- [Task instructions] All the data below goes into the copy word for word, but the pictures don't.

── Data below ──

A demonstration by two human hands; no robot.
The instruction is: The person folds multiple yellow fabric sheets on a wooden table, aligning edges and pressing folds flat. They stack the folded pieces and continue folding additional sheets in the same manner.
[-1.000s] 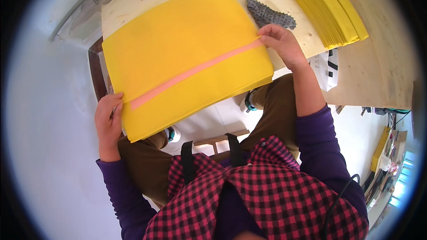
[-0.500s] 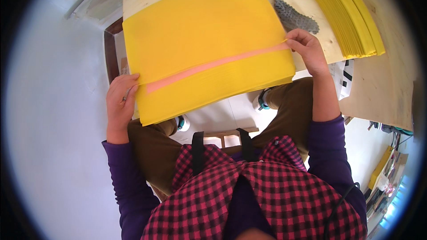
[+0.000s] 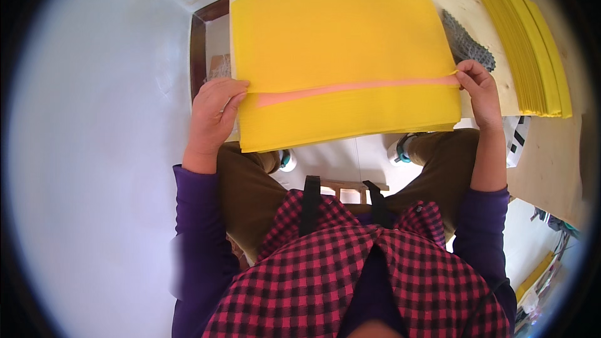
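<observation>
A broad stack of thin yellow sheets (image 3: pixel 344 31) lies on the wooden table, its near edge reaching out over my knees. Across its near part runs a pale pink strip (image 3: pixel 357 89), along the near edge of the top sheet. My left hand (image 3: pixel 216 109) pinches that sheet's edge at the left, thumb against fingers. At the right end, beside the end of the pink strip, my right hand (image 3: pixel 481 91) pinches the same edge between thumb and fingertips. The top sheet's edge looks drawn straight between both hands. I cannot tell whether the sheets are paper or cloth.
Right of the stack lies a grey bumpy strip of material (image 3: pixel 468 40). Folded yellow sheets (image 3: pixel 526 50) stand piled farther right on the wooden table (image 3: pixel 554 156). A brown wooden frame (image 3: pixel 199 44) stands beyond the table's left edge. My legs are under the near edge.
The view has turned, so the stack and both hands appear farther right and the strip looks more level. Both hands keep their pinch at the sheet's two ends.
</observation>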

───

- [Problem solution]
A demonstration by two human hands; no robot.
The instruction is: The person folds multiple yellow fabric sheets on a wooden table, aligning edges and pressing folds flat. They stack the folded pieces and continue folding additional sheets in the same manner.
[-1.000s] 
[-0.500s] 
[+0.000s] 
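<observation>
A broad stack of thin yellow sheets (image 3: pixel 344 31) lies on the wooden table, its near edge reaching out over my knees. Across its near part runs a pale pink strip (image 3: pixel 357 89), along the near edge of the top sheet. My left hand (image 3: pixel 216 109) pinches that sheet's edge at the left, thumb against fingers. At the right end, beside the end of the pink strip, my right hand (image 3: pixel 481 91) pinches the same edge between thumb and fingertips. The top sheet's edge looks drawn straight between both hands. I cannot tell whether the sheets are paper or cloth.
Right of the stack lies a grey bumpy strip of material (image 3: pixel 468 40). Folded yellow sheets (image 3: pixel 526 50) stand piled farther right on the wooden table (image 3: pixel 554 156). A brown wooden frame (image 3: pixel 199 44) stands beyond the table's left edge. My legs are under the near edge.
The view has turned, so the stack and both hands appear farther right and the strip looks more level. Both hands keep their pinch at the sheet's two ends.
</observation>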

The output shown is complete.